● **Exercise aim**
Copy exactly the stretch of data below from the line with "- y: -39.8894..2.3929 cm" through the line with "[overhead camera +", including both of those lines.

● **The data**
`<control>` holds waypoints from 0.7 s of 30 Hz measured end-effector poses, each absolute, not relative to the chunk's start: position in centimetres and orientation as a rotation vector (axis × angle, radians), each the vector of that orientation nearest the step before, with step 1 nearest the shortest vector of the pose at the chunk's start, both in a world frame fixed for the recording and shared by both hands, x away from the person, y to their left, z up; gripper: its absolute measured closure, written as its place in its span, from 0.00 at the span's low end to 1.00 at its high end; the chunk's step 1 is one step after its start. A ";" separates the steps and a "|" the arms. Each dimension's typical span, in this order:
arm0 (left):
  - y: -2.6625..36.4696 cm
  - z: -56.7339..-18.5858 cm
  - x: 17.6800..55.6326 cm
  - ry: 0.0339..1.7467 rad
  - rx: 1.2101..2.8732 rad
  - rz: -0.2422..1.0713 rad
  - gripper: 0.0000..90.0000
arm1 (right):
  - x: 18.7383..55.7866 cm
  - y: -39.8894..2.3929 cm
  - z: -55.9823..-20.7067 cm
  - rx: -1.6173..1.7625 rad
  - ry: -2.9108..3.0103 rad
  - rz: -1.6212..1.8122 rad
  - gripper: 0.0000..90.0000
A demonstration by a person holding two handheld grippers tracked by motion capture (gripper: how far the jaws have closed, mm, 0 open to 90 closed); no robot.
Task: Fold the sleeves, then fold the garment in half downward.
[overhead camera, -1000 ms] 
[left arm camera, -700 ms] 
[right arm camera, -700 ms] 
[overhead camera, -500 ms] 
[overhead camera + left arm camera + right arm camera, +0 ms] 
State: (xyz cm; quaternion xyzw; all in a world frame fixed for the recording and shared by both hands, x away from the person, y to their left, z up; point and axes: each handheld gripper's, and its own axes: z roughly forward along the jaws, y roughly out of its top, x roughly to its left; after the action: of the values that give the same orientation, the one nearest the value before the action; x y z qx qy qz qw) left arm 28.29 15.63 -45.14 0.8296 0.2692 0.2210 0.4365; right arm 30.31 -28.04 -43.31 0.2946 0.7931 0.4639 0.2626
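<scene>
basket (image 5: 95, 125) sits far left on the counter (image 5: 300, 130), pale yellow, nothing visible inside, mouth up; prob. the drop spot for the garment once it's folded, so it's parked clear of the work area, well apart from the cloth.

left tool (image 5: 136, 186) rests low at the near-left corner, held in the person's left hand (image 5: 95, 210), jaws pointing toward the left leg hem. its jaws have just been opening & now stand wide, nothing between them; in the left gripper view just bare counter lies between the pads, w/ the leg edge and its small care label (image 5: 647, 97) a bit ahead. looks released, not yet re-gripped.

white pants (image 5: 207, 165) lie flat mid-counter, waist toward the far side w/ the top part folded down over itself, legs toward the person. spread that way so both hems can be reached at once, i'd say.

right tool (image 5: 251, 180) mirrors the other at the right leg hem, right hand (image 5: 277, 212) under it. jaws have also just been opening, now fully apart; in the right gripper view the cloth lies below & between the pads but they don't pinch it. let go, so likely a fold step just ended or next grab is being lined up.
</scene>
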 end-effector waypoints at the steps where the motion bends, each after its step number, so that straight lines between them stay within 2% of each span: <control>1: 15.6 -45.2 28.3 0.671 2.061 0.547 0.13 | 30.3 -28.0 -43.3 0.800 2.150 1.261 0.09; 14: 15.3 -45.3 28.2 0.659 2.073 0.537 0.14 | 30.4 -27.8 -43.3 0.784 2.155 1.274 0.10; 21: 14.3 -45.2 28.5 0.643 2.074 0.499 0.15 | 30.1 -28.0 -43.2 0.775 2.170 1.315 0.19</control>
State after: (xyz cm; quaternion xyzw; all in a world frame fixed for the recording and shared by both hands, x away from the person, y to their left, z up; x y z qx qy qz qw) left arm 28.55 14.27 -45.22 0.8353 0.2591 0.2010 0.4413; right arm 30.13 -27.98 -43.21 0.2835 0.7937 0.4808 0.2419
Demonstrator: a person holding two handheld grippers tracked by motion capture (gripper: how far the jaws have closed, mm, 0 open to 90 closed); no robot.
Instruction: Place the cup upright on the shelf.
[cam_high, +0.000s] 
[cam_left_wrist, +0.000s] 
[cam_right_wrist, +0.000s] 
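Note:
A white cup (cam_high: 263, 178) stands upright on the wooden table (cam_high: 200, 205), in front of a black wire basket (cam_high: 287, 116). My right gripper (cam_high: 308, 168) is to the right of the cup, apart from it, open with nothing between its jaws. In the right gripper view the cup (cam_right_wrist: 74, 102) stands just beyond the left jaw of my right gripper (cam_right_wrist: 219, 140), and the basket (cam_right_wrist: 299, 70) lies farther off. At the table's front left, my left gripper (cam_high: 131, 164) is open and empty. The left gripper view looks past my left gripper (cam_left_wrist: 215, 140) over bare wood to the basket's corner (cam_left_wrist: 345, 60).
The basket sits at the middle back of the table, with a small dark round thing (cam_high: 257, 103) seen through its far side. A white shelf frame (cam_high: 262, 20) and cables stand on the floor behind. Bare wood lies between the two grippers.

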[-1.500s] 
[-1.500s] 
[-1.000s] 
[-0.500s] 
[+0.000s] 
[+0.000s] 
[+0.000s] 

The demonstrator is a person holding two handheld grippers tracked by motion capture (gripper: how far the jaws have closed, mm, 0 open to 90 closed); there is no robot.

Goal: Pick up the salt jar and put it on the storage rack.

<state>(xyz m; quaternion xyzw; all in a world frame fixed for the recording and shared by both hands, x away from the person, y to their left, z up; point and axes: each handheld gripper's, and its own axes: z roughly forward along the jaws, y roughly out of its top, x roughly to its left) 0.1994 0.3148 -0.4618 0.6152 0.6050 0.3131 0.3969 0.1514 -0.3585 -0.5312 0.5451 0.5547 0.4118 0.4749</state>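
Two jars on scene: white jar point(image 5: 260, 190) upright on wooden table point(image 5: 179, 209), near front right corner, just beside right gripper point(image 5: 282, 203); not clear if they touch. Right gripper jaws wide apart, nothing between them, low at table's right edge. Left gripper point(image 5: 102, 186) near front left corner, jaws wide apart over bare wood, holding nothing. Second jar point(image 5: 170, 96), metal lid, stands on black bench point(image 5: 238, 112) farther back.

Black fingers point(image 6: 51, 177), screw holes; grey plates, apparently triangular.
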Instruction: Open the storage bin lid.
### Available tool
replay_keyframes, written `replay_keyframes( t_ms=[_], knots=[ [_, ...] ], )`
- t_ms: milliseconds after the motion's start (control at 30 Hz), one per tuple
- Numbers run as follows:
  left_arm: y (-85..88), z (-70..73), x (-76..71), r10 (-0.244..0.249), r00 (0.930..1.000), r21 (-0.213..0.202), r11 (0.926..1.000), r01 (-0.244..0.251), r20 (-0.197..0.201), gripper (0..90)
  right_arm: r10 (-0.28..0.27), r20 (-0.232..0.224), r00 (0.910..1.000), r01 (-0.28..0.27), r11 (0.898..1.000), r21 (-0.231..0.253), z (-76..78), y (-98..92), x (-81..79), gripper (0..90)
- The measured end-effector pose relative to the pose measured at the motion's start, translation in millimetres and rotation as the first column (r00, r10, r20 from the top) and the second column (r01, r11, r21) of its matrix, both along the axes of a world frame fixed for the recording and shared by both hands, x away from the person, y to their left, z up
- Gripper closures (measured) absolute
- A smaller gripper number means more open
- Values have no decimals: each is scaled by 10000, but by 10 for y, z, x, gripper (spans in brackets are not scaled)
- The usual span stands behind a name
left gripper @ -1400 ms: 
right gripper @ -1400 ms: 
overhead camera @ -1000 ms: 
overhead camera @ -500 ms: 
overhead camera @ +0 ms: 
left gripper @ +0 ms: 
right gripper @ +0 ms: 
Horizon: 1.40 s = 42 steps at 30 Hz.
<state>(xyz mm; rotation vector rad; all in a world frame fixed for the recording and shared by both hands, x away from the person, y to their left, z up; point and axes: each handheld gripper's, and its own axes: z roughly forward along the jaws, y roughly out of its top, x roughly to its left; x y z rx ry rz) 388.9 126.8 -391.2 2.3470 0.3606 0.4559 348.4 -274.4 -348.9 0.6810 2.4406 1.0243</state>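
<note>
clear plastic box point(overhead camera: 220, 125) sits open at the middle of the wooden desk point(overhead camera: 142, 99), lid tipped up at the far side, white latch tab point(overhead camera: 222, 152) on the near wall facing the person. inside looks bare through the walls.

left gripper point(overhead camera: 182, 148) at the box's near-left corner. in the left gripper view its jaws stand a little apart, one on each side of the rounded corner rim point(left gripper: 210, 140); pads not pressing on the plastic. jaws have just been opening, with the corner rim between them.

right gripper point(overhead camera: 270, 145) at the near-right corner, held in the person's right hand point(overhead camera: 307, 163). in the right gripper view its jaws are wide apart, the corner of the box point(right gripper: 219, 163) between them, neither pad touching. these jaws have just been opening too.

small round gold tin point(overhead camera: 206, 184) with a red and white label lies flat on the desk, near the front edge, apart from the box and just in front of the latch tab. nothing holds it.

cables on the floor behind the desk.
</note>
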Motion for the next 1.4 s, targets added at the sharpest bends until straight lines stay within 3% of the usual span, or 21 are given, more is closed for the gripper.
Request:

● **Answer below**
  - y: -39.8894..2.3929 cm
  - z: -55.9823..-20.7067 cm
  - rx: -1.6173..1.7625 rad
  - ry: -2.9108..3.0103 rad
  - rz: -1.6212..1.8122 rad
  - gripper: 0.0000..90.0000
A demonstration by a person holding two handheld grippers tracked by motion capture (gripper: how far the jaws have closed, mm, 0 open to 90 closed); no robot.
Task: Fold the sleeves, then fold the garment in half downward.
[overhead camera, -1000 ms] 
[left arm camera, -700 ms] 
[right arm camera, -700 ms] 
[overhead camera, -500 ms] 
[overhead camera + left arm camera + right arm camera, +0 ms] 

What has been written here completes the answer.